GDPR Art. 28 requires a Data Processing Agreement with every third-party vendor that processes personal data on your behalf. Apple's Privacy Manifest requirement (since May 2024) means that any third-party SDK accessing protected APIs must be declared — if the SDK is not in your iOS privacy manifest, Apple rejects the submission. Google Play Data Safety requires disclosure of every SDK that collects or shares data, including the data types and purposes. An SDK that is configured to collect aggressively (e.g., full session replay, uncapped event logging) without a user-facing opt-out mechanism can create CCPA violations independently of your own app's consent UI — the SDK acts on your behalf, and its data collection is attributed to you.
Medium because an undisclosed data-handling SDK creates Google Play Data Safety inaccuracies and GDPR Art. 28 violations, but exploitation requires the SDK to actually transmit data — not merely be present in dependencies.
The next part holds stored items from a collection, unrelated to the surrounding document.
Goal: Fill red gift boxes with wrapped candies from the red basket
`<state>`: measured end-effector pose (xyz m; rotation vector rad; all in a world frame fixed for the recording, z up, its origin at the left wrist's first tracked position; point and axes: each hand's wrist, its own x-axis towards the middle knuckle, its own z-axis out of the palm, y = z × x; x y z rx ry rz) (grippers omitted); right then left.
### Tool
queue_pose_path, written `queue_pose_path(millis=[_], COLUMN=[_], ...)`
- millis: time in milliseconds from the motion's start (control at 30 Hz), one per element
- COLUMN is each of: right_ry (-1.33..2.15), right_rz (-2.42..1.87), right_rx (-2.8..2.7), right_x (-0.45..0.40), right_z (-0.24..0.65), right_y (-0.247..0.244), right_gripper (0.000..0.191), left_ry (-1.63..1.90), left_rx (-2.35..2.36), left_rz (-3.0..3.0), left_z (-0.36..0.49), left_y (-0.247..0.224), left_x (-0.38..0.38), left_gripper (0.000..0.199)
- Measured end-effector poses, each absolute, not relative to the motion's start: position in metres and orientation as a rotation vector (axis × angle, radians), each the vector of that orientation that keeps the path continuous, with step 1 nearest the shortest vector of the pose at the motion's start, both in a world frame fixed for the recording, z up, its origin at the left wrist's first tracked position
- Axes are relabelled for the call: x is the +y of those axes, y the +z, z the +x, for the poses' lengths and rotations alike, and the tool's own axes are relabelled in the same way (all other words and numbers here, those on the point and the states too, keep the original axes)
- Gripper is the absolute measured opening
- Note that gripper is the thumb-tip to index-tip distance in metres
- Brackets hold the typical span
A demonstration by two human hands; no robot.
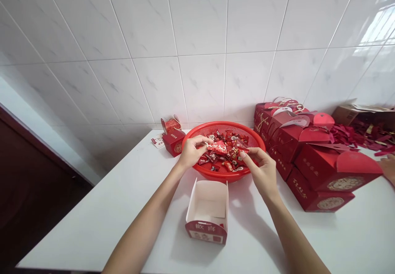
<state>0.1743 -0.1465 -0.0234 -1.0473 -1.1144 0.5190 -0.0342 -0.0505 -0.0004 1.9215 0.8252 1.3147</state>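
Over a red plastic basket [197, 131] full of wrapped candies [212, 156], my left hand [194, 152] pinches a red candy [217, 146] with white lettering. Across from it, my right hand [262, 168] grips another red-wrapped candy [237, 152] with gold lettering between thumb and fingers. The two wrappers are close together, and I cannot tell whether they touch. In front of the basket, between my forearms, an open-topped red and white box [206, 208] stands on the white table [123, 191]. A small bit of red shows inside it near the front.
Red gift boxes [336, 167] are stacked at the right. Behind them a cardboard box [352, 115] sits near dark red ribbons [354, 136]. A small red box [173, 141] and a ribbon spool [171, 124] stand left of the basket. Another person's hand [388, 168] shows at the right edge.
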Motion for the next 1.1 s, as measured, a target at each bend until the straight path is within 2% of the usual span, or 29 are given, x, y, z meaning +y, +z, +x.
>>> queue_pose_path(millis=[367,600,767,967,1100], right_ry=[0.459,0.465,0.434,0.446,0.478], right_rz=[-1.094,-1.093,-1.108,-1.113,-1.114], right_rx=[-1.153,-1.158,-1.175,-1.163,-1.142], right_x=[-0.146,-0.148,-0.147,-0.147,-0.148], right_z=[0.174,0.173,0.173,0.174,0.174], right_y=[-0.026,-0.025,-0.026,-0.027,-0.027], right_gripper=[0.032,0.027,0.027,0.027,0.029], left_ry=[1.428,1.455,1.209,0.983,0.664], left_rx=[0.846,0.516,0.418,0.568,0.745], left_rz=[1.879,1.92,1.956,2.063,2.208], left_z=[-0.048,-0.057,-0.068,-0.081,-0.095], left_y=[-0.009,0.009,0.017,0.024,0.026], left_x=[-0.075,-0.108,-0.127,-0.135,-0.144], left_gripper=[0.014,0.009,0.01,0.01,0.01])
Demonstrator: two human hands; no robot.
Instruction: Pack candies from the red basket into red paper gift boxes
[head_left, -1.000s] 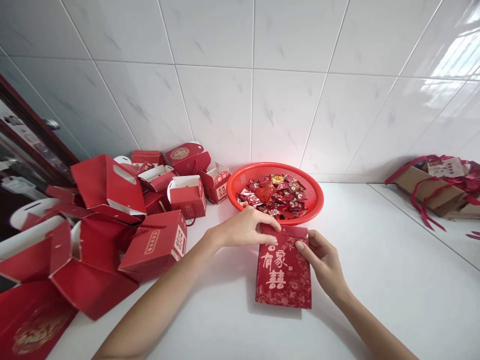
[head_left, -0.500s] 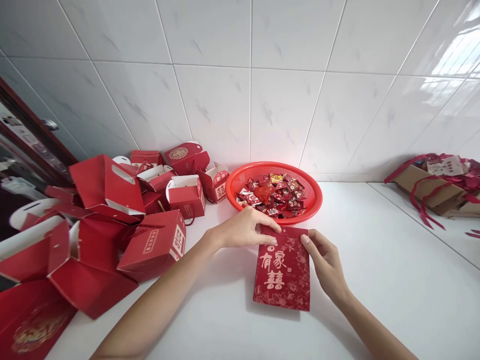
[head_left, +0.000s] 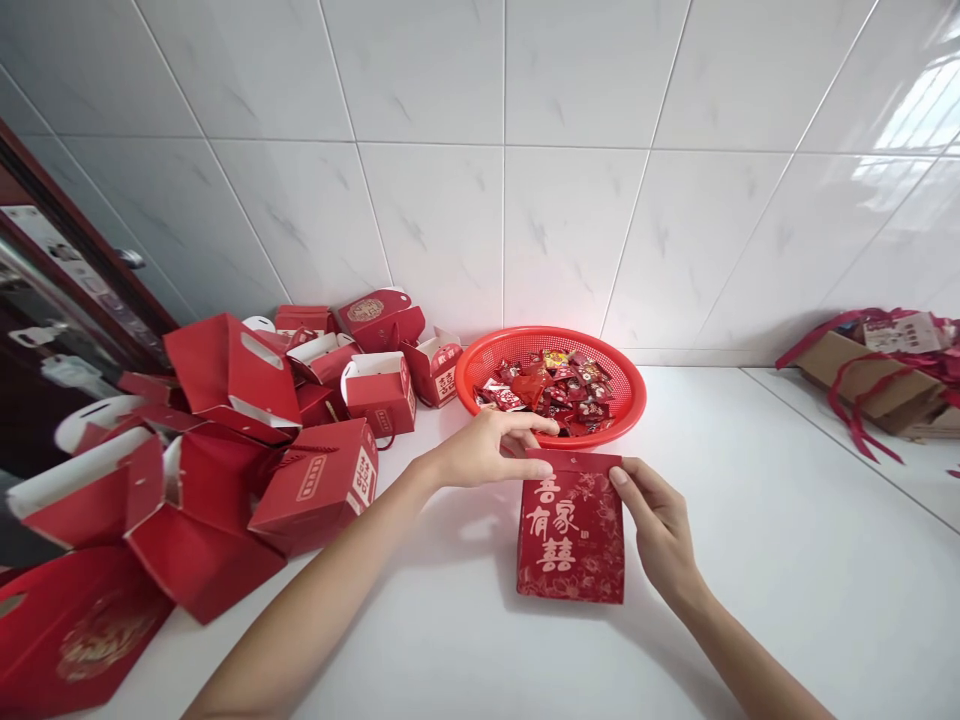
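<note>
A flat dark red packet [head_left: 571, 540] with pale characters and flower prints is held above the white table, just in front of the red basket. My right hand [head_left: 658, 515] pinches its upper right corner between thumb and fingers. At the upper left corner is my left hand [head_left: 499, 450], its thumb on the packet's face and its fingers reaching over the top edge. Whether those fingers press on the packet is hard to see. Behind it, the red plastic basket [head_left: 636, 400] holds many small wrapped sweets [head_left: 559, 385].
Several red gift boxes [head_left: 311, 485] lie heaped on the left of the white table [head_left: 750, 560]. A cardboard box [head_left: 862, 385] with dark red ribbons stands at the far right. White tiles [head_left: 570, 230] form the wall behind.
My left hand's fingers have lifted and spread a little at the packet's top edge. More of the packet's upper characters shows, and the view has shifted slightly.
</note>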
Audit every entry in package.json that handles user data and verify each is declared in your Google Play Data Safety form and iOS Privacy Manifest. Gate aggressive features behind consent checks.
// Gate third-party SDK initialization behind consent
const consent = await AsyncStorage.getItem('gdpr_consent')
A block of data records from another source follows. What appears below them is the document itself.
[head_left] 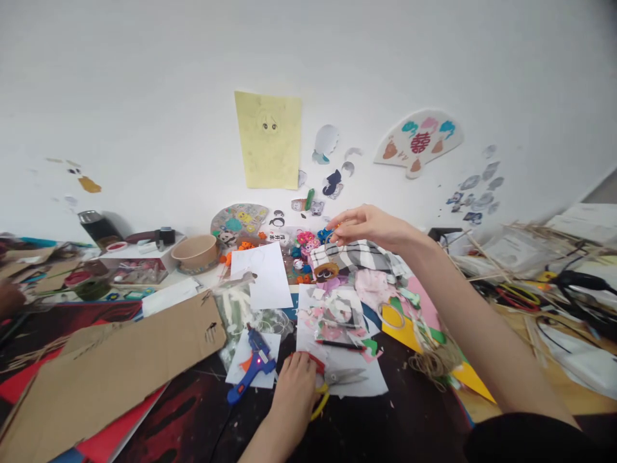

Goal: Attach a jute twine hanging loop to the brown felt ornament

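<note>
Left hand [297,379] lies on the scissors [346,377], perhaps steadying them on the paper [376,384]; my right hand [359,226], loosely curled, hovers by the cloth [359,257]. I can't tell whether either grips anything.

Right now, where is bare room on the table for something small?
Mostly bare dark tabletop lies right of the paper under the scissors, nearer than the twine bundle. Another patch, crossed by a cord, sits between cardboard and blue glue gun. Scraps crowd the area behind the scissors.
</note>
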Demonstrator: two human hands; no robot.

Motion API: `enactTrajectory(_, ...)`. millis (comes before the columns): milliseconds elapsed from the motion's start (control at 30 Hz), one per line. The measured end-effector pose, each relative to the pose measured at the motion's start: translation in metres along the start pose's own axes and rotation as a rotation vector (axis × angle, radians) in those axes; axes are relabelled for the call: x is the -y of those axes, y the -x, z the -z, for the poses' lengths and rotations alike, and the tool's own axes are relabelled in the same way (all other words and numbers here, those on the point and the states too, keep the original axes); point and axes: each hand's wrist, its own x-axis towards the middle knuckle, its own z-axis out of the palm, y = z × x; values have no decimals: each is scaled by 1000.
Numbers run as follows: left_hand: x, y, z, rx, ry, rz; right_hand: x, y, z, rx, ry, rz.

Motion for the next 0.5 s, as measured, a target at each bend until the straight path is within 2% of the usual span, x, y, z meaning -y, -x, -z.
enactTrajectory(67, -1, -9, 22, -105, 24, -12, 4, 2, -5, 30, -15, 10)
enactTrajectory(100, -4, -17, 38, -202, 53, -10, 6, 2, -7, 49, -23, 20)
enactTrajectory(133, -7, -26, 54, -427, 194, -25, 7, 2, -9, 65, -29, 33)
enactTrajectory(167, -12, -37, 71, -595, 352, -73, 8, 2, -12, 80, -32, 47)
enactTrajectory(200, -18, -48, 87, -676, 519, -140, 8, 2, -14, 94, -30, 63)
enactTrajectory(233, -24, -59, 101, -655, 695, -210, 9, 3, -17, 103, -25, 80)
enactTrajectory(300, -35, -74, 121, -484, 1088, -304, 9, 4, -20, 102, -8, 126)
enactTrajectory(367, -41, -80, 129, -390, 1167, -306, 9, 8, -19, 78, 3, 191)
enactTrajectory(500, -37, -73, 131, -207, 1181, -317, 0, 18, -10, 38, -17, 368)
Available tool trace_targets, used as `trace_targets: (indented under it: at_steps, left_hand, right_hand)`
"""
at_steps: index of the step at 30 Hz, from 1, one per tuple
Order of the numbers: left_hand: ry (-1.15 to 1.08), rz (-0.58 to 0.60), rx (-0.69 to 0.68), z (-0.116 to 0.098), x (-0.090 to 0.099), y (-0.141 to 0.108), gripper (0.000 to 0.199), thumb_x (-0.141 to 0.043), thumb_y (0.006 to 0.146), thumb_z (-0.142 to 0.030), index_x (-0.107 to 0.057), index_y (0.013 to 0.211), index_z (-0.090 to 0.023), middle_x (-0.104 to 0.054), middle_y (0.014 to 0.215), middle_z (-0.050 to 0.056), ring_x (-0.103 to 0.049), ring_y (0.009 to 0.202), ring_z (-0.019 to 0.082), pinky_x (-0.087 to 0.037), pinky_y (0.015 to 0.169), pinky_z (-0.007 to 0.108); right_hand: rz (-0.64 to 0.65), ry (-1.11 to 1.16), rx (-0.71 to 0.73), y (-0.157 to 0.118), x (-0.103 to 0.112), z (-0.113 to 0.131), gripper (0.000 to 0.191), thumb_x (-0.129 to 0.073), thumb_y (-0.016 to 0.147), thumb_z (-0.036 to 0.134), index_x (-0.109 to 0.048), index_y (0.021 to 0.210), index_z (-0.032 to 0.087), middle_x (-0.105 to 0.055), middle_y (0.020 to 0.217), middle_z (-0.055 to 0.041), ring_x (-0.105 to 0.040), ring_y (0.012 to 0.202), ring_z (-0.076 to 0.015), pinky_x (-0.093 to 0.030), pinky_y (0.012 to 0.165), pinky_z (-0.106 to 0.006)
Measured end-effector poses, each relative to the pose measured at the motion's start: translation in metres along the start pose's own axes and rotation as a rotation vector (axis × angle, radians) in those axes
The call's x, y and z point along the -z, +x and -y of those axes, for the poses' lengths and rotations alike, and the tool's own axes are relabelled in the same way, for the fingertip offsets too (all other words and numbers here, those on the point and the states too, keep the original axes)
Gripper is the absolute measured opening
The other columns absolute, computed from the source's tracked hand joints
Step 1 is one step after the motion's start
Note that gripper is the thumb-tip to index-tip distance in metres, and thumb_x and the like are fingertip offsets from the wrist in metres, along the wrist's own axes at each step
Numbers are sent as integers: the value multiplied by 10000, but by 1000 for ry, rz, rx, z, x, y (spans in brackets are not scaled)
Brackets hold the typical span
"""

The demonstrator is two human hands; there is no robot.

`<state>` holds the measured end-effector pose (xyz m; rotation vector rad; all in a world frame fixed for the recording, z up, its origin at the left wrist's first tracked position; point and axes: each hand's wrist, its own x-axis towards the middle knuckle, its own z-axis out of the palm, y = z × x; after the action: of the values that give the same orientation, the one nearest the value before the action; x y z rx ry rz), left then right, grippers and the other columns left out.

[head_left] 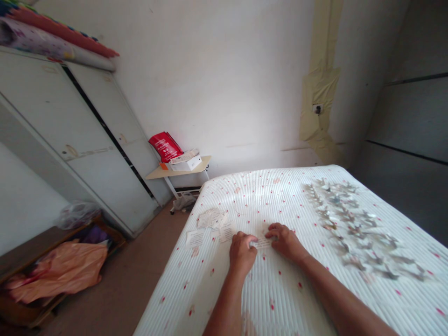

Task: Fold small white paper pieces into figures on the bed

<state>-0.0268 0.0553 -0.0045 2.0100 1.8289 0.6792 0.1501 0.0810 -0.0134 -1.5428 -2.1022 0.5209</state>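
Note:
A small piece of printed paper (263, 242) lies on the patterned bed cover (217, 289), between my two hands. My left hand (242, 252) is closed at the paper's left edge, fingers curled and thumb against it. At its right edge, the fingers of my right hand (285, 241) are bent but apart, with the tips touching or very near the sheet. Just left of my left hand lie more printed paper pieces (210, 218), some overlapping. Rows of small folded paper figures (353, 219), slightly blurred, spread over the right side of the bed.
Beyond the bed's far left corner stands a small table (157, 173) with a red bag (165, 147) and a white box (191, 162). Grey cabinets (101, 158) line the left wall. A wooden crate holds orange plastic (66, 268) on the floor. A socket (318, 108) is on the wall.

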Motion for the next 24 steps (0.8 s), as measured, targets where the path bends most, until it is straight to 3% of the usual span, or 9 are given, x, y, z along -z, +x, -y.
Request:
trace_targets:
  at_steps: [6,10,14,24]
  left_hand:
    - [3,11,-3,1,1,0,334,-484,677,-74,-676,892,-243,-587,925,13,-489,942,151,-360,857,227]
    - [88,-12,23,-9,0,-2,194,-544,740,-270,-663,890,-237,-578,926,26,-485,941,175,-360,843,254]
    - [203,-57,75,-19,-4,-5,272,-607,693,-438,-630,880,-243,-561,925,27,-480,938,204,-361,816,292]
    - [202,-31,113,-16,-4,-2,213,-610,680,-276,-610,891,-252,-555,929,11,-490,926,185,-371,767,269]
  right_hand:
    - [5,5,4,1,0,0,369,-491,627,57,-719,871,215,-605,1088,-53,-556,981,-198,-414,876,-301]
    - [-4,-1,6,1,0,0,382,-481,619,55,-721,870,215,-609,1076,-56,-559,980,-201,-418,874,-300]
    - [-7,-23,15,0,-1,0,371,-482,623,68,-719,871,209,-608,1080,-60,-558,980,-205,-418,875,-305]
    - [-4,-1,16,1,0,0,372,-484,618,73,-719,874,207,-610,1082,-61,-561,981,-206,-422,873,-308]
if (consent === 'accepted') {
// Enable full analytics
Analytics.init({ sessionReplay: true, eventSampling: 1.0 })
Crashlytics.setCrashlyticsCollectionEnabled(true)
} else {
// Minimal or disabled
Analytics.init({ sessionReplay: false, eventSampling: 0 })
Crashlytics.setCrashlyticsCollectionEnabled(false)
}
Check each SDK's privacy manifest documentation: Firebase, Amplitude, Segment, and Braze all publish the required NSPrivacyAccessedAPITypeReasons codes you must include in ios/PrivacyInfo.xcprivacy.
ID: mobile-permissions-privacy.privacy-compliance.sdk-privacy
Severity: medium
What to look for: Count all third-party SDKs in package.json that handle data (analytics, ads, crash reporting, social SDKs). For each, classify whether it has a privacy policy, respects user consent, and is documented in the iOS privacy manifest (if applicable). Report: "X of Y data-handling SDKs are privacy-compliant."
Pass criteria: At least 100% of third-party data-handling SDKs are reputable, have privacy policies, and are configured to respect user consent/opt-out preferences. If a privacy manifest is required (iOS), it includes entries for all SDK API access.
Fail criteria: Any third-party SDK lacks privacy transparency, is configured to collect data aggressively without consent, or the iOS privacy manifest is missing entries for SDK API access.
Skip (N/A) when: App uses no third-party data-handling SDKs (no analytics, ads, crash reporting, or social SDKs in dependencies).
Detail on fail: Name the SDKs with privacy concerns. Quote the configuration. Example: "Analytics SDK configured with aggressive tracking enabled and no user opt-out" or "Firebase Crashlytics requires NSPrivacyAccessedAPITypes entry but iOS privacy manifest does not include it"
Remediation: Evaluate third-party SDKs for privacy compliance and configure them to respect user preferences:
// Example: Configure analytics to respect user consent
import { initializeAnalytics } from 'analytics-sdk'
const userConsent = await AsyncStorage.getItem('userConsent')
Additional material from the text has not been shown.